Homog. Lorentz Transformations

The Lorentz transformations relate space-time co-ordinates of an event as observed from two inertial frames S and S’ moving relative to each other. We consider S as a stationary frame and S’ moving relative to S with velocity v, along the X-axis as seen from S. We can choose the X-axis along the direction of motion so that X’-axis and X-axis always coincide. Hence Y’-Z’ plane moves parallel to Y-axis, so that Z’-axis remains parallel to Z-axis.
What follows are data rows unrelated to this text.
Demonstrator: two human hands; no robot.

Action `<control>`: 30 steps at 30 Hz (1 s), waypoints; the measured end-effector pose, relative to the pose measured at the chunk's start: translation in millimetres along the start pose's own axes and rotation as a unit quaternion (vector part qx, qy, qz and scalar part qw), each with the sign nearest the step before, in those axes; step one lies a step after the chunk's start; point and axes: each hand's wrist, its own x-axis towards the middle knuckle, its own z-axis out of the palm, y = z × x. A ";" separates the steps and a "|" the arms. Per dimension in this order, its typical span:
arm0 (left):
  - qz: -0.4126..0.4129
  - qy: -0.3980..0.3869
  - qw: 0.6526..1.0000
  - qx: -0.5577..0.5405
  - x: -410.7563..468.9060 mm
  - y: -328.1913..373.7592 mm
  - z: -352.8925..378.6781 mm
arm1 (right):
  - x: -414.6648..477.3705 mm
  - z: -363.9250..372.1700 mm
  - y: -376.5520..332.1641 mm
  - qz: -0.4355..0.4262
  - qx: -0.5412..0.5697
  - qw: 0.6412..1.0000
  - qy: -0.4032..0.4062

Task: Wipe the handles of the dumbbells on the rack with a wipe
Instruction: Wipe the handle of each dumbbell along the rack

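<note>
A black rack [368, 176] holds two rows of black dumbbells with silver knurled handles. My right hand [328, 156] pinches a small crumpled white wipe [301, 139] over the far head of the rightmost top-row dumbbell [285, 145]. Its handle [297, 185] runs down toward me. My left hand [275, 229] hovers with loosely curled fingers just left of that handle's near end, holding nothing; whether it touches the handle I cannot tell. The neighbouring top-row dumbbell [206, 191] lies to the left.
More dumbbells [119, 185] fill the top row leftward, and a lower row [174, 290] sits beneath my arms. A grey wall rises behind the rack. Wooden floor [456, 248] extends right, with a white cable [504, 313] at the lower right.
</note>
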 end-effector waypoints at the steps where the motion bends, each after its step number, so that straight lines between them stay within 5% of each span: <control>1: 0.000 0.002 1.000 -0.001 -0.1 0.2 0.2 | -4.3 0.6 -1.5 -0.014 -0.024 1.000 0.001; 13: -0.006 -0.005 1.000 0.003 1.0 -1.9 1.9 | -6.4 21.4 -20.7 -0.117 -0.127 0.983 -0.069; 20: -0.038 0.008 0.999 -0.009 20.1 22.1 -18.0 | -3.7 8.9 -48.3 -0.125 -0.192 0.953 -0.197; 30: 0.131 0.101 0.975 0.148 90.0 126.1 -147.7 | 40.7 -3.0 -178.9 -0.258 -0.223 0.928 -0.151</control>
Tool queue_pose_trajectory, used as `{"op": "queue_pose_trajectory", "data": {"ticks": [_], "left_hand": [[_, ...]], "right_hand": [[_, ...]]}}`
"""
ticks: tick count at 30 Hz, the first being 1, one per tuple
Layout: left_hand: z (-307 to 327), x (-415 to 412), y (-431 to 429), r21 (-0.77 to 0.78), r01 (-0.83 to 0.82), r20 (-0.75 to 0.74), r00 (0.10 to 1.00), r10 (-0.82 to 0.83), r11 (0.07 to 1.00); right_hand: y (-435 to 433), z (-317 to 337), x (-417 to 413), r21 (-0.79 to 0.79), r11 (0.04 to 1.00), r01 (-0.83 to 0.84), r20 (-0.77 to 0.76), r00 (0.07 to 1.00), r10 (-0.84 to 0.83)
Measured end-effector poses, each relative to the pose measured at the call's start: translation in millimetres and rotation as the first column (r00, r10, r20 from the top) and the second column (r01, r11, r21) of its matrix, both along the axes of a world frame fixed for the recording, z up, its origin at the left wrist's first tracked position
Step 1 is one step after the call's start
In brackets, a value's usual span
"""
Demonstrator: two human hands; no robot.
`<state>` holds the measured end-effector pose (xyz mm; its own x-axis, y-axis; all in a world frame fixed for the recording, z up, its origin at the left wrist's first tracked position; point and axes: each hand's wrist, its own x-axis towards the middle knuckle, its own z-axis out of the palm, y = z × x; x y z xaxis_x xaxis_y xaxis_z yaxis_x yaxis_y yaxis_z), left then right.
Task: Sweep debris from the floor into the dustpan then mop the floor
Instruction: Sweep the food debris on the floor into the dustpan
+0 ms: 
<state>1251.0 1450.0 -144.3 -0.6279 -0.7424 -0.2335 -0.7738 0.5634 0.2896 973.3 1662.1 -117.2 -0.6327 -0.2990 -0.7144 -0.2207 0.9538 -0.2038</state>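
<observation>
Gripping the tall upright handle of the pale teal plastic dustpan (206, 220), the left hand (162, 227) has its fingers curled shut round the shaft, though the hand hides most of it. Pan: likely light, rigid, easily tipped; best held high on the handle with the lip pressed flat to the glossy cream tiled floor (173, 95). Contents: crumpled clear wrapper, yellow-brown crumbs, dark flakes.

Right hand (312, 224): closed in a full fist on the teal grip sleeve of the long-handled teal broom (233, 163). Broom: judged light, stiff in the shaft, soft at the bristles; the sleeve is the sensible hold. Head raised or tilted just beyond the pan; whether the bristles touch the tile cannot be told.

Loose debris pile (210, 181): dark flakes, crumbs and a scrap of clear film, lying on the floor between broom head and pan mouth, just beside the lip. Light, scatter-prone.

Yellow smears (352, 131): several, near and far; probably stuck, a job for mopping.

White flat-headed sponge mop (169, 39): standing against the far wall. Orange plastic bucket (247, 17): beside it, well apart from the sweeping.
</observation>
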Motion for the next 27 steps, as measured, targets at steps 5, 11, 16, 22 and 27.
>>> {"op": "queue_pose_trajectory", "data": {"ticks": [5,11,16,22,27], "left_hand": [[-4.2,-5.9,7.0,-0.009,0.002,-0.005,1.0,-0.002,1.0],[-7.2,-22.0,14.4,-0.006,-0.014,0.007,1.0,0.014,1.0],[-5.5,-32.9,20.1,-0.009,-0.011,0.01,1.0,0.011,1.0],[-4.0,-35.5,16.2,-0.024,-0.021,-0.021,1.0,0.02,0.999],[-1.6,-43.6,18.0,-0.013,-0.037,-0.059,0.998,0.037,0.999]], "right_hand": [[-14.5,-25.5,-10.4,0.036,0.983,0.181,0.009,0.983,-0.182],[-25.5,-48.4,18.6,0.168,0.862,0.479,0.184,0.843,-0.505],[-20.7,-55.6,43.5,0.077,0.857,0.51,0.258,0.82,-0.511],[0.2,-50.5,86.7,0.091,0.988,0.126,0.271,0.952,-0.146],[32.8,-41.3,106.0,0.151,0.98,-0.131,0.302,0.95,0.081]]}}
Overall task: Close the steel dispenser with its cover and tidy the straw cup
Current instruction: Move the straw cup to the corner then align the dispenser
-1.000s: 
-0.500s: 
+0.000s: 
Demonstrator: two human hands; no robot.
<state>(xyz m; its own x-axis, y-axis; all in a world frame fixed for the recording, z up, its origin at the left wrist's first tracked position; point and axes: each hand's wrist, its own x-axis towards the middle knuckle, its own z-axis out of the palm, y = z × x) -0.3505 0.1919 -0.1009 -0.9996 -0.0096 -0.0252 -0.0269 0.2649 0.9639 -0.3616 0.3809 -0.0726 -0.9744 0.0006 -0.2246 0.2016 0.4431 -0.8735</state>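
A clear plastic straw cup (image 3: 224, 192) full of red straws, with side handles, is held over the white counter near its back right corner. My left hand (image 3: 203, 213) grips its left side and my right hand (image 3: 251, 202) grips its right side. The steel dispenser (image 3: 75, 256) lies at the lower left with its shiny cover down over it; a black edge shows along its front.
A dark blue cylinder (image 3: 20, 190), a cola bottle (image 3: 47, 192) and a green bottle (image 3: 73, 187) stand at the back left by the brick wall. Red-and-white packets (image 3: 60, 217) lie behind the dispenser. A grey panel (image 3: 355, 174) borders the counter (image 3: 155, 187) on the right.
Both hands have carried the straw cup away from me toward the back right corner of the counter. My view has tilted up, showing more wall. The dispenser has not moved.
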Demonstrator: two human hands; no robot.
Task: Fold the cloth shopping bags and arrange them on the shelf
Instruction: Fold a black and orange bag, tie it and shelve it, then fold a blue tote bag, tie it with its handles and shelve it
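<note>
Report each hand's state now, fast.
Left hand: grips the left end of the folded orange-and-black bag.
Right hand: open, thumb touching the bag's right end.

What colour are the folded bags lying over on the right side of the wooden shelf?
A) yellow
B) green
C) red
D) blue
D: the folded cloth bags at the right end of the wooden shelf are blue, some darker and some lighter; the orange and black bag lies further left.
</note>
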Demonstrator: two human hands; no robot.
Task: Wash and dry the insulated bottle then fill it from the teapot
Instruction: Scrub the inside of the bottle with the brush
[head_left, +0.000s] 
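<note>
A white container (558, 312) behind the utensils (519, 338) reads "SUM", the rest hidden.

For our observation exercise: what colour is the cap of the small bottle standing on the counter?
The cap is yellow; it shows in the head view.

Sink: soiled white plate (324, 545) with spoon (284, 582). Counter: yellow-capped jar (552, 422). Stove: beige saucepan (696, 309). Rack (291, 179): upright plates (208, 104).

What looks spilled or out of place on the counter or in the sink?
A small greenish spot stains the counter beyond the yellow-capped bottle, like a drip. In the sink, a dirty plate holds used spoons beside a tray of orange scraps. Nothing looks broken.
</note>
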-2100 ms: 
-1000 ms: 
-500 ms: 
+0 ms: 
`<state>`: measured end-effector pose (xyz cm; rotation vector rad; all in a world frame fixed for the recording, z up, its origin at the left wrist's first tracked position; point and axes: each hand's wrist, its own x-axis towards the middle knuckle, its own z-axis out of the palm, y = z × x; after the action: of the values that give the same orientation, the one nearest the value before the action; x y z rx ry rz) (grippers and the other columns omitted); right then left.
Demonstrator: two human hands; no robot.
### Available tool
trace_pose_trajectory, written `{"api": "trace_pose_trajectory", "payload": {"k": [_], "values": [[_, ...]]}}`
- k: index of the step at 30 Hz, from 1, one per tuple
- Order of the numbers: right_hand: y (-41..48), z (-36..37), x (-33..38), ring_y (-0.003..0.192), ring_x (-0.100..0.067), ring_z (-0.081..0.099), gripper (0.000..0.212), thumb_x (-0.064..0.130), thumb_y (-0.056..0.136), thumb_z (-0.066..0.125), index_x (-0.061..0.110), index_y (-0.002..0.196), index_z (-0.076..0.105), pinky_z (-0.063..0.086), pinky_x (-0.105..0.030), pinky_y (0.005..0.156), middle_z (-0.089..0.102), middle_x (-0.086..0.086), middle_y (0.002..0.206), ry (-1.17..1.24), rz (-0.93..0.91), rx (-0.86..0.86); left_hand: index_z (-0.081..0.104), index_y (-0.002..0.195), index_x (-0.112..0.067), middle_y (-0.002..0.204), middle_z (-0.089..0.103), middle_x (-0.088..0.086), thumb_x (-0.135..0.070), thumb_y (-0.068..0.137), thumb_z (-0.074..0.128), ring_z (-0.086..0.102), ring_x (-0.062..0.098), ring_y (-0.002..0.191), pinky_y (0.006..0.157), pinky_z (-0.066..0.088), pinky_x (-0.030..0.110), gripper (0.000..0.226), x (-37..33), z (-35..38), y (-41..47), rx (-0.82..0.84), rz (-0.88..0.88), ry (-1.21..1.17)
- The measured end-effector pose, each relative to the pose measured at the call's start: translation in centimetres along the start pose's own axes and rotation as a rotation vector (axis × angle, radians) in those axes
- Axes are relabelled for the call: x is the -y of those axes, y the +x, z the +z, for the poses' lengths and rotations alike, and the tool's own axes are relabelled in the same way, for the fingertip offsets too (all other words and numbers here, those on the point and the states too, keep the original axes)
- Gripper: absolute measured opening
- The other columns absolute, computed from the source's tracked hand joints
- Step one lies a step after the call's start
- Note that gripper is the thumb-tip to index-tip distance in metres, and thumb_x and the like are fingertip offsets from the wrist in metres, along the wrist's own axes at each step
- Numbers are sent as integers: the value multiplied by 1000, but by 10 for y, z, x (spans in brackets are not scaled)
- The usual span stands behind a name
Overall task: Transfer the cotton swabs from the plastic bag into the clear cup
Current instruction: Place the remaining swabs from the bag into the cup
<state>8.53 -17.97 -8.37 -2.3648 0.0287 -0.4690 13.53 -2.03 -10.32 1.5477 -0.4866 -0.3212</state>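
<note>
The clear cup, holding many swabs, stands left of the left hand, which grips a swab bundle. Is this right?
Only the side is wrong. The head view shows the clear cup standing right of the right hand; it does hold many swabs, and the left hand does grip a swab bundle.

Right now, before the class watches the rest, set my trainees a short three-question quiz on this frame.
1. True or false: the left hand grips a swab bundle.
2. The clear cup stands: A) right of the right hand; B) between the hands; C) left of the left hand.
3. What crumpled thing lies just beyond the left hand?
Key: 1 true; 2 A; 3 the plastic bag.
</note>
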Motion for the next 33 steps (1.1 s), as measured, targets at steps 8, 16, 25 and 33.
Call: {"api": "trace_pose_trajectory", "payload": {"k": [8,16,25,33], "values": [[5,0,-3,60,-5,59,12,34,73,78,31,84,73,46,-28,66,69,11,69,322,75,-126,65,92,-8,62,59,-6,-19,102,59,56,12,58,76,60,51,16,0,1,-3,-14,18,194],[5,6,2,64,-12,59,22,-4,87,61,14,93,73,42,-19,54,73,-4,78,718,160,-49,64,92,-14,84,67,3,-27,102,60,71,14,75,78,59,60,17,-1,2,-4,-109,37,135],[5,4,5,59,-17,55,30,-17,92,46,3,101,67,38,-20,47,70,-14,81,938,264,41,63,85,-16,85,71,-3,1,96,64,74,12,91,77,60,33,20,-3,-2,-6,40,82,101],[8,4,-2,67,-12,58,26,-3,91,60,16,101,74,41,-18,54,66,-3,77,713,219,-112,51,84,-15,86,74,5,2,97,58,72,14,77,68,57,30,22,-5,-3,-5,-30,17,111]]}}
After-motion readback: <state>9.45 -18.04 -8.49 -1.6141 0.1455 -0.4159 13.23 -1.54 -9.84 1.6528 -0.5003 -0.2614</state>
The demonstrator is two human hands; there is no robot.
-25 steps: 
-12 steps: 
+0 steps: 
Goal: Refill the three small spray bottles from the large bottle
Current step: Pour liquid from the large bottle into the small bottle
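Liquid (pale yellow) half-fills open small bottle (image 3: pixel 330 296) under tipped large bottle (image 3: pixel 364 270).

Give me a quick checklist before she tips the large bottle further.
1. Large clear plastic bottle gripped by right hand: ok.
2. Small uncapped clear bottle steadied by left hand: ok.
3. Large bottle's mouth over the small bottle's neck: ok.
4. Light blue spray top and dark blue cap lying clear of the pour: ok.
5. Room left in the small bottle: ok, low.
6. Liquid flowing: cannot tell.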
Let the event occur at space point (x, y, z) at time t as seen from S. Let (x’, y’, z’) and t’ be the space-time co-ordinates for the same event as seen from S’. Since space-time is uniform, the relation between space-time co-ordinates in S and S’ must be linear. That is, we expect that for a given (x, y, z, t) there exists only one set of values of (x’, y’, z’, t’). Writing the most general linear transformations, we get

x’ = a_xx x + a_xy y + a_xz z + a_xt t + b₁

y’ = a_yx x + a_yy y + a_yz z + a_yt t + b₂

z’ = a_zx x + a_zy y + a_zz z + a_zt t + b₃

t’ = a_tx x + a_ty y + a_tz z + a_tt t + b₄

where, a_xx, a_xy, ….., b₄ are constants, independent of x, y, z and t.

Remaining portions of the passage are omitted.